* [Required work] Using the data below, output the first line and every line after it up to and including the line containing "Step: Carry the", exactly as written and with nothing added.

(Stored data)
*-*-*
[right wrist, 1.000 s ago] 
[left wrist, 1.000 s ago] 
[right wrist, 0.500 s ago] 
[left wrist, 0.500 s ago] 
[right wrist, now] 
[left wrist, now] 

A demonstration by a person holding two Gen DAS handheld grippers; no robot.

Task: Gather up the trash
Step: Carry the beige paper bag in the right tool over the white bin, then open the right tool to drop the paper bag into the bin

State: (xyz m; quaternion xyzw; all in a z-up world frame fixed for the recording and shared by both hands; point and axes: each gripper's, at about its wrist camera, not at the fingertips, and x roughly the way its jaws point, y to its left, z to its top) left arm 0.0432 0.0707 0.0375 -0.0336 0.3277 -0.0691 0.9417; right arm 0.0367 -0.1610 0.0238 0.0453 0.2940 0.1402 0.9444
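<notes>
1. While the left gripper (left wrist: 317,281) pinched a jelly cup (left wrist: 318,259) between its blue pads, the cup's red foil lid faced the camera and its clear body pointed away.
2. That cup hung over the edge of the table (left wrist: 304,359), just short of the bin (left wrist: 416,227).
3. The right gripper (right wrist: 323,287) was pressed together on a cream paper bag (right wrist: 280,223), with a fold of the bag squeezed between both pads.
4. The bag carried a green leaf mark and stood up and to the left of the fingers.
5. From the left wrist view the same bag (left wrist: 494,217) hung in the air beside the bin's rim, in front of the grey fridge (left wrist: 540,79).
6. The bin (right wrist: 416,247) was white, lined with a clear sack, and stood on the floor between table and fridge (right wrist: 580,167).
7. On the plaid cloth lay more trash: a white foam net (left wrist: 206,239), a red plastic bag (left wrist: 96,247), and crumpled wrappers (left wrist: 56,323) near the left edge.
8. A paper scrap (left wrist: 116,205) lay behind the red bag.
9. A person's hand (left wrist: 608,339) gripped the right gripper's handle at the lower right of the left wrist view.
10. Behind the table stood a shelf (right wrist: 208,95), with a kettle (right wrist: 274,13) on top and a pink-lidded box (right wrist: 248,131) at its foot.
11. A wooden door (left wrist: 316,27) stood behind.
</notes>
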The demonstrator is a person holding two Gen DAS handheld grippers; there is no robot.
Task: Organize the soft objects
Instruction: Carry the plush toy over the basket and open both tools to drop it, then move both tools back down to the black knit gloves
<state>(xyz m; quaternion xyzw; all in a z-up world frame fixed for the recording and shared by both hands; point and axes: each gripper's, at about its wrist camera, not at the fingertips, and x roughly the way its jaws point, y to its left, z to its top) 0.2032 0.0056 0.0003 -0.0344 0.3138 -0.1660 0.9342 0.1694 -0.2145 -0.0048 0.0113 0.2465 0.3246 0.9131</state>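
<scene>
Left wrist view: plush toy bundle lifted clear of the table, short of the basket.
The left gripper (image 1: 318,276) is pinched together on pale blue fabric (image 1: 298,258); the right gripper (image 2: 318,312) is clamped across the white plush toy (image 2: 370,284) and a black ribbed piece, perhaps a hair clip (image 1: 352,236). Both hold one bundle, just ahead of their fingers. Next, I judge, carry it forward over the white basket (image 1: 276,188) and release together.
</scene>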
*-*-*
* [Exercise response]
[right wrist, 1.000 s ago] 
[left wrist, 1.000 s ago] 
[right wrist, 0.500 s ago] 
[left wrist, 0.500 s ago] 
[right wrist, now] 
[left wrist, now] 

A demonstration by a person holding two Gen DAS handheld grippers; no robot.

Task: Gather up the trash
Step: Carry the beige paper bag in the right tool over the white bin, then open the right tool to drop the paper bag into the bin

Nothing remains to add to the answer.